Add accurate uncertainties for dl using calibrated regression

patrick-llgc · patrick-llgc · commit 696e8ac13151 · 2019-11-21T00:02:40.000-08:00
diff --git a/README.md b/README.md
@@ -19,7 +19,8 @@ This repository contains my paper reading notes on deep learning and machine lea
 
 The sections below records paper reading activity in chronological order.
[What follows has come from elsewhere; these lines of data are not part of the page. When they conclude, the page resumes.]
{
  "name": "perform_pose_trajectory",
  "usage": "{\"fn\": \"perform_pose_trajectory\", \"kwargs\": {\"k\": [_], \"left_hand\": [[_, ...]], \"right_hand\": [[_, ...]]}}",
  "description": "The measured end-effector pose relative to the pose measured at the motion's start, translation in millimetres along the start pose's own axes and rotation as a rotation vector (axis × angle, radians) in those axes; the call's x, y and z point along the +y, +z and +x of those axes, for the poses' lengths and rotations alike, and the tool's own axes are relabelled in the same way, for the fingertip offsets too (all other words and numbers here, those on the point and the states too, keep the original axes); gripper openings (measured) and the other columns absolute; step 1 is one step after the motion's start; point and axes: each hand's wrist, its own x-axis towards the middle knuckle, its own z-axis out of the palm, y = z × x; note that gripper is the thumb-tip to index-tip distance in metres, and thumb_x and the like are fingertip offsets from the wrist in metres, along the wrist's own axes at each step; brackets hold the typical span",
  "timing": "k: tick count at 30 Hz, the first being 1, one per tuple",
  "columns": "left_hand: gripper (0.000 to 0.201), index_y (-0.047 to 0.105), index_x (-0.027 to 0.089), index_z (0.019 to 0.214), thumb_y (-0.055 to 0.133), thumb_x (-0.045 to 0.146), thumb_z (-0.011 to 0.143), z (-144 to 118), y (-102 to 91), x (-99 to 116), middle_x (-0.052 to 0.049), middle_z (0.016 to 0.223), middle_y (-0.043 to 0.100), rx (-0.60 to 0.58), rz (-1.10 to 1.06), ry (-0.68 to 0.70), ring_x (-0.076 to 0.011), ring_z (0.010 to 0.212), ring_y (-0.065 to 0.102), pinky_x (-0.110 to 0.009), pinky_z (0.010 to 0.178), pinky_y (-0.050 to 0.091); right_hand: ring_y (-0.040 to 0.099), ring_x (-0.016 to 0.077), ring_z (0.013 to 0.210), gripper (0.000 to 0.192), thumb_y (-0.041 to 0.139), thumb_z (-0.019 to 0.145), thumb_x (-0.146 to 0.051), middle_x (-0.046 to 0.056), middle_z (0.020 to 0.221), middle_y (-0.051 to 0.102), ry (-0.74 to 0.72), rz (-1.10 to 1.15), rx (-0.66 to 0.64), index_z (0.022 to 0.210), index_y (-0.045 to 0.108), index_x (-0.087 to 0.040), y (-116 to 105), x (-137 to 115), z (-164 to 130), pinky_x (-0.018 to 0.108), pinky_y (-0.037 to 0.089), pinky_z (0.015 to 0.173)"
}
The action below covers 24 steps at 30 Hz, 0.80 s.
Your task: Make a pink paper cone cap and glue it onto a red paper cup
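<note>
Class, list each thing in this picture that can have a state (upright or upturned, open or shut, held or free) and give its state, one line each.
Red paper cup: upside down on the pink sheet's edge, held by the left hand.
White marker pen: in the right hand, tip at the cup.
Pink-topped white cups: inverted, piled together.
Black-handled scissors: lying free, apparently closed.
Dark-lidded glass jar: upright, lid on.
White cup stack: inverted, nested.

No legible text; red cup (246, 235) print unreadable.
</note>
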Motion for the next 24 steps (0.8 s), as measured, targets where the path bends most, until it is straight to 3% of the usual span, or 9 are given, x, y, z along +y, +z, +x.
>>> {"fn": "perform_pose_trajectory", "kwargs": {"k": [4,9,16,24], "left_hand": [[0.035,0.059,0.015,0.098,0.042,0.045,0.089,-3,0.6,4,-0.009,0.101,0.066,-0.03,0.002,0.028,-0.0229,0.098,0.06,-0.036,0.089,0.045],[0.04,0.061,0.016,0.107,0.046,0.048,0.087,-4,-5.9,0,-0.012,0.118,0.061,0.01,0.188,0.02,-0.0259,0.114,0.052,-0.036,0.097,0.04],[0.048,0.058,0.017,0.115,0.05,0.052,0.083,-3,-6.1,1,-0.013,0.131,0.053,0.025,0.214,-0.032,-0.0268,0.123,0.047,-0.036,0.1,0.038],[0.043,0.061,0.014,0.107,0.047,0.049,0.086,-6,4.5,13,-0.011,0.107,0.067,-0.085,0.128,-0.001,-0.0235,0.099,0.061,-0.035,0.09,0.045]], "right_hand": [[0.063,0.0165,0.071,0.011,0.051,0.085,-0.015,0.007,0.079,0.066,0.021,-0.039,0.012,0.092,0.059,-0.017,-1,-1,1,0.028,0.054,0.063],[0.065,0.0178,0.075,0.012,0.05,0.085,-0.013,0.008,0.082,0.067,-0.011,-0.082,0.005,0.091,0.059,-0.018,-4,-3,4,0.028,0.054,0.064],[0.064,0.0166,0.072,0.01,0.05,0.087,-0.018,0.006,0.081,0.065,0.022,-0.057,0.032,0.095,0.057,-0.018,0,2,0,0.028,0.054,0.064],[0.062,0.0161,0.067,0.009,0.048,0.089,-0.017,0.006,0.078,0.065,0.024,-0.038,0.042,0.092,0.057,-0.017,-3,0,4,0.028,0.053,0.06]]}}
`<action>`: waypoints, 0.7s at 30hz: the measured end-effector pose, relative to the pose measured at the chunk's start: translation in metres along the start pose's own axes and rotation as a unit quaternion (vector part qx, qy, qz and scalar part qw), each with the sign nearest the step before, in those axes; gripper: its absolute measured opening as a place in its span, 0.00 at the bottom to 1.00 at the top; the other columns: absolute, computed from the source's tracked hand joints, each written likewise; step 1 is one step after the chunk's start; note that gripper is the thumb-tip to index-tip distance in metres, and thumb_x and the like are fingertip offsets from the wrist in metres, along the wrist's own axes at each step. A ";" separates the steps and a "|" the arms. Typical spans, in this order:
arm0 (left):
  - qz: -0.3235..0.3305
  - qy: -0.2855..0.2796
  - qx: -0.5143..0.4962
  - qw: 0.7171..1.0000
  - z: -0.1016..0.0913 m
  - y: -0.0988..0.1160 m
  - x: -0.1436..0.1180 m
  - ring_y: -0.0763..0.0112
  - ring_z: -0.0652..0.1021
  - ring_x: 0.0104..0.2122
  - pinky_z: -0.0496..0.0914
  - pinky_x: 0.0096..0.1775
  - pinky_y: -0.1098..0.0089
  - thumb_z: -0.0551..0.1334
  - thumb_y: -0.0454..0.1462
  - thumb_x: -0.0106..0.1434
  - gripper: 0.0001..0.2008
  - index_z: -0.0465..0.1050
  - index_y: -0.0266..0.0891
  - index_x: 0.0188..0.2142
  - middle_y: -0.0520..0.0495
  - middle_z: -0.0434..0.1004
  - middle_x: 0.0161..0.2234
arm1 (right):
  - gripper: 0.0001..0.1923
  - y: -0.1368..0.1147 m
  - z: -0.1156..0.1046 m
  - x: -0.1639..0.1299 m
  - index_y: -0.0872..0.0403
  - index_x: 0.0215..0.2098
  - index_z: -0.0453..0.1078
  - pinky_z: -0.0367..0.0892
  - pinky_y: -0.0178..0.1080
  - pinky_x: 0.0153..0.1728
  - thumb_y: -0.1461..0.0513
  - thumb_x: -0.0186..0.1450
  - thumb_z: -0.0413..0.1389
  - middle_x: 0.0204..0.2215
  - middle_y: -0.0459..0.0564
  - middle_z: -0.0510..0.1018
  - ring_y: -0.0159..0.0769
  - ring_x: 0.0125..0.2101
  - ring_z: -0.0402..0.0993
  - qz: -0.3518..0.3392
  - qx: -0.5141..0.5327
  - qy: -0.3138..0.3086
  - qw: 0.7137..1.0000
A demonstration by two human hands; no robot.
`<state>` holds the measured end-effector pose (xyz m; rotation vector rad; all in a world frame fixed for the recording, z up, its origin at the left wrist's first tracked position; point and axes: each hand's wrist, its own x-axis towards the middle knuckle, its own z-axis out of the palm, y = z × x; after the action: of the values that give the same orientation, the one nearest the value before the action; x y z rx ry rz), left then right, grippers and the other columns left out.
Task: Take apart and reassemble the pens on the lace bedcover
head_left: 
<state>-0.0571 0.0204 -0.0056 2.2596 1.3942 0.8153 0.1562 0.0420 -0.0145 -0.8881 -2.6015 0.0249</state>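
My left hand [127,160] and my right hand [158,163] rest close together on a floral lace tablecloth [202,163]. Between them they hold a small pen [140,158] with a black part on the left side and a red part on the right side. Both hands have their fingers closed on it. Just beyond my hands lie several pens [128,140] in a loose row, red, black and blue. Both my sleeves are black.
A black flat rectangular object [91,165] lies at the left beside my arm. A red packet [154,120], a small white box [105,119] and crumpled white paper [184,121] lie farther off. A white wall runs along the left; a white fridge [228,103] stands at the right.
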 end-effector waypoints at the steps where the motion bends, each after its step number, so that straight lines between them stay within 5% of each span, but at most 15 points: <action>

See notes organized according to subfields [here](organized.md) (up to 06-2019). 
 
-## 2019-11 (9)
+## 2019-11 (15)
+- [Vehicle Detection With Automotive Radar Using Deep Learning on Range-Azimuth-Doppler Tensors](http://openaccess.thecvf.com/content_ICCVW_2019/papers/CVRSUAD/Major_Vehicle_Detection_With_Automotive_Radar_Using_Deep_Learning_on_Range-Azimuth-Doppler_ICCVW_2019_paper.pdf) [[Notes](paper_notes/radar_iccv.md)] <kbd>ICCV 2019</kbd>
 - [GPP: Ground Plane Polling for 6DoF Pose Estimation of Objects on the Road](https://arxiv.org/abs/1811.06666) \[[Notes](paper_notes/gpp.md)] (UCSD, mono 3DOD)
 - [MVRA: Multi-View Reprojection Architecture for Orientation Estimation](http://openaccess.thecvf.com/content_ICCVW_2019/papers/ADW/Choi_Multi-View_Reprojection_Architecture_for_Orientation_Estimation_ICCVW_2019_paper.pdf) [[Notes](paper_notes/mvra.md)] <kbd>ICCV 2019</kbd>
 - [YOLOv3: An Incremental Improvement](https://pjreddie.com/media/files/papers/YOLOv3.pdf)
@@ -30,14 +31,14 @@ The sections below records paper reading activity in chronological order. See no
 - [Can We Trust You? On Calibration of a Probabilistic Object Detector for Autonomous Driving](https://arxiv.org/abs/1909.12358) [[Notes](paper_notes/towards_safe_ad_calib.md)] <kbd>IROS 2019</kbd> (DriveU)
 - [LaserNet: An Efficient Probabilistic 3D Object Detector for Autonomous Driving](https://arxiv.org/abs/1903.08701) [[Notes](paper_notes/lasernet.md)] <kbd>CVPR 2019</kbd> (uncertainty)
 - [LaserNet KL: Learning an Uncertainty-Aware Object Detector for Autonomous Driving](https://arxiv.org/abs/1910.11375) \[[Notes](paper_notes/lasernet_kl.md)] (LaserNet with KL divergence)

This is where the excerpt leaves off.